El Universal
5 de enero de 2007
Pocas obsesiones le han hecho tanto mal a la sociedad mexicana como la muy chata pero poderosamente mágica noción del progresismo.
Porfirio Díaz sacrificó cualquier objetivo igualador o democrático en el altar de la noble y muy elevada idea del progreso. Algo similar hicieron más tarde los primeros revolucionarios; tanto Álvaro Obregón con Plutarco Elías Calles dejaron atrás las más dolidas preocupaciones democratizantes de la Revolución so pretexto de que ellos, y sólo ellos, podían hacer progresar a la nación.
Igual de prepotente y justificadora fue esta bandera cuando el milagro económico mexicano sirvió para consolidar las aspiraciones monopólicas del Partido Revolucionario Institucional (PRI), o cuando Carlos Salinas de Gortari esquinó toda reforma política para dejar que en el centro de su tablero de poder se colocara la triunfal entrada de México al mercado global.
Vista así, la filosofía del progresismo ha sido de una gran utilidad en nuestro país. Gracias al abuso de su retórica tantos gobernantes mexicanos han contado con márgenes de inmensa impunidad para actuar, a la vez, con autismo y autoritarismo.
Proveniente del siglo XIX, el discurso del progresismo tiene como metáfora principalísima la del ferrocarril. En ella se describe a la sociedad (a sus recursos y sus personas), como si fuesen vagones sueltos y descarrilados, cuyo natural estado caótico sólo pudiese ser ordenado gracias a la aparición de una muy poderosa, rápida, competitiva e inteligente locomotora.
La otra imagen mental que completa a esta filosofía es la del refrán que advierte: "Andando la carreta, se acomodan las calabazas". O dicho en la insuficiencia de los términos ferroviarios: "Andando la locomotora, poco importa lo demás". De ahí que los profetas del progresismo se preocupen tanto por los motores del crecimiento y dejen de lado al principal de los fundamentos de la economía de mercado: el equilibrio.
Para ellos el problema es siempre la ausencia de locomotoras y no el exceso de empobrecidos vagones, la falta de desarrollo y no la exclusión, la robustez de los poderes económicos y no la abrumadora precariedad de los incontables desposeídos.
A pesar de su simpleza, las mieles del progresismo han secuestrado a algunos de los más lúcidos cerebros mexicanos. Tres suelen ser sus mágicas recetas: en la primera fase ha de concentrarse la riqueza en unas cuantas pero muy vigorosas y diestras manos; en la segunda etapa esa riqueza acumulada ha de invertirse eficientemente en negocios con alto potencial de desarrollo y; por último, en una tercera etapa, la fórmula recomienda sentarse, sin estorbar, a ver cómo se distribuyen generosamente todos los abundantes bienes obtenidos.

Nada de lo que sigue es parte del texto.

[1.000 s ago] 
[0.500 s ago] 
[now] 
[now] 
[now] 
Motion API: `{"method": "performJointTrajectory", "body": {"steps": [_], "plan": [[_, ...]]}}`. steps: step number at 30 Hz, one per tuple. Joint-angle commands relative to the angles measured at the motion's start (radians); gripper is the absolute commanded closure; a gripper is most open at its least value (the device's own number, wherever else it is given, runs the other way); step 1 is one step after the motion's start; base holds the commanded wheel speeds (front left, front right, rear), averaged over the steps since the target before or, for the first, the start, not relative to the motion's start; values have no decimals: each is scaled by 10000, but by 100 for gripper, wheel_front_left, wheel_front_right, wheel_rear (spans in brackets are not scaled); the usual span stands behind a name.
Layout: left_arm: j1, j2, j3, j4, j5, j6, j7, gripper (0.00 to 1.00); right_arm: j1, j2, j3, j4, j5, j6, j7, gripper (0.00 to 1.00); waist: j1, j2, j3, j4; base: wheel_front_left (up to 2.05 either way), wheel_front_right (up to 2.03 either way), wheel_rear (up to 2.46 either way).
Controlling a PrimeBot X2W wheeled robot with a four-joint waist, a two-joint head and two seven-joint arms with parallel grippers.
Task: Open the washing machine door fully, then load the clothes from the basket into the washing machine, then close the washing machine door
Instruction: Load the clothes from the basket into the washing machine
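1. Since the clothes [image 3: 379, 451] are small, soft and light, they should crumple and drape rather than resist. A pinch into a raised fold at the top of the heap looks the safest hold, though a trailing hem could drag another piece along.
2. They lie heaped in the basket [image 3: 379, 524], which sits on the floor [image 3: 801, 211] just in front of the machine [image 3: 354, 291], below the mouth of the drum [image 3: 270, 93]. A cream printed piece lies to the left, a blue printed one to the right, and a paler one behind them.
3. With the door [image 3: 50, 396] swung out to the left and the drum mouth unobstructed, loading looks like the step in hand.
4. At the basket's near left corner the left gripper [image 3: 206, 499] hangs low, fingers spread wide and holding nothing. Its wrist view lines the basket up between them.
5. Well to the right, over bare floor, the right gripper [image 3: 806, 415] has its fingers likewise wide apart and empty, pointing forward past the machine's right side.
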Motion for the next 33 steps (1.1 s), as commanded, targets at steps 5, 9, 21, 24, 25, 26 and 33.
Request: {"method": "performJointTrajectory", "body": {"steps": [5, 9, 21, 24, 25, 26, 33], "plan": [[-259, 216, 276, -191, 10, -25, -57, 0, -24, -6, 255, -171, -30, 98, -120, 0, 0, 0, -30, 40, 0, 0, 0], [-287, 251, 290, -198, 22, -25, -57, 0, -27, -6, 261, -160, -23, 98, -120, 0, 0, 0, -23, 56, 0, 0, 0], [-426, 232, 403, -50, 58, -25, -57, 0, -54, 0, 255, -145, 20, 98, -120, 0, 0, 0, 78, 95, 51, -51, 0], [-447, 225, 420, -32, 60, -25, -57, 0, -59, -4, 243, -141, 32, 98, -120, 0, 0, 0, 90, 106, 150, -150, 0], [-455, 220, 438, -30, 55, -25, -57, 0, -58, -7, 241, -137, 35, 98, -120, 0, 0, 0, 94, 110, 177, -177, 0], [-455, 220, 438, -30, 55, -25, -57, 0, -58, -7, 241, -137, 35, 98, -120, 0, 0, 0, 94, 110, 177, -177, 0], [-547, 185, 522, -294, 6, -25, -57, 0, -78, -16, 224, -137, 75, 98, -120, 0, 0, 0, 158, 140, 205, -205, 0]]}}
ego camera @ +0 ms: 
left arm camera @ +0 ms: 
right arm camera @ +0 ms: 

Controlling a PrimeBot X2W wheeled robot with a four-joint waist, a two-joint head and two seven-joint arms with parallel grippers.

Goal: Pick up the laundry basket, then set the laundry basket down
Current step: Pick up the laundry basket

Revisando a sobrevuelo la historia mexicana salta a la vista que en su primera recomendación la filosofía del progresismo obtuvo eficaces frutos. Desde hace más de 100 años el Estado mexicano, en sus distintas expresiones, ha sido inigualable para concentrar la riqueza en muy pocas manos.
Sin embargo, el resto de esta ecuación ha resultado todo un engaño. No importando si el país tuvo tasas de crecimiento de 7 o de 5%, o de 3, 2 o -1%, la constante siempre ha sido la misma: un desastroso desequilibrio en la distribución de la riqueza, o más precisamente, en la distribución de los bienes públicos.
Con 200 años de vida independiente es ya de una enorme e irresponsable ingenuidad continuar llenándose la boca con los axiomas del progresismo. Sobre todo porque es evidente que la prolongada concentración de la riqueza sólo ha sido capaz de sostenerse gracias a la exclusión de una buena parte de la población, es decir, de la producción sistemática de la pobreza.
Quizá sea ya tiempo de imaginar una filosofía alternativa. Un discurso donde se comience por hablar de la equilibrada consideración que ha de tener el Estado para con sus ciudadanos, al menos en lo que tiene que ver con la distribución de derechos y bienes que habrían de ser incluyentemente de todos.
Sólo así podremos ver un día en México la presencia, no de una, sino de muchas locomotoras que, en condiciones similares, se hagan parejamente responsables de hacer crecer la economía y por tanto la dignidad y vida buena de todos los mexicanos.
Invirtamos la ecuación: la igualdad de consideración conduce a la igualdad de oportunidades. Ésta, a su vez, permite la multiplicación de las iniciativas que, por lo general, da por resultado desarrollo y crecimiento económico.
* Profesor del ITESM.
2 comentarios:
Progreso que será para unos cuantos...
Buen discurso liberal. El estado locomotora y su produccion de pobreza. Ni mas ni menos.
Ese es el verdadero enemigo: el estado omnipotente, omnipresente y habilidosisimo.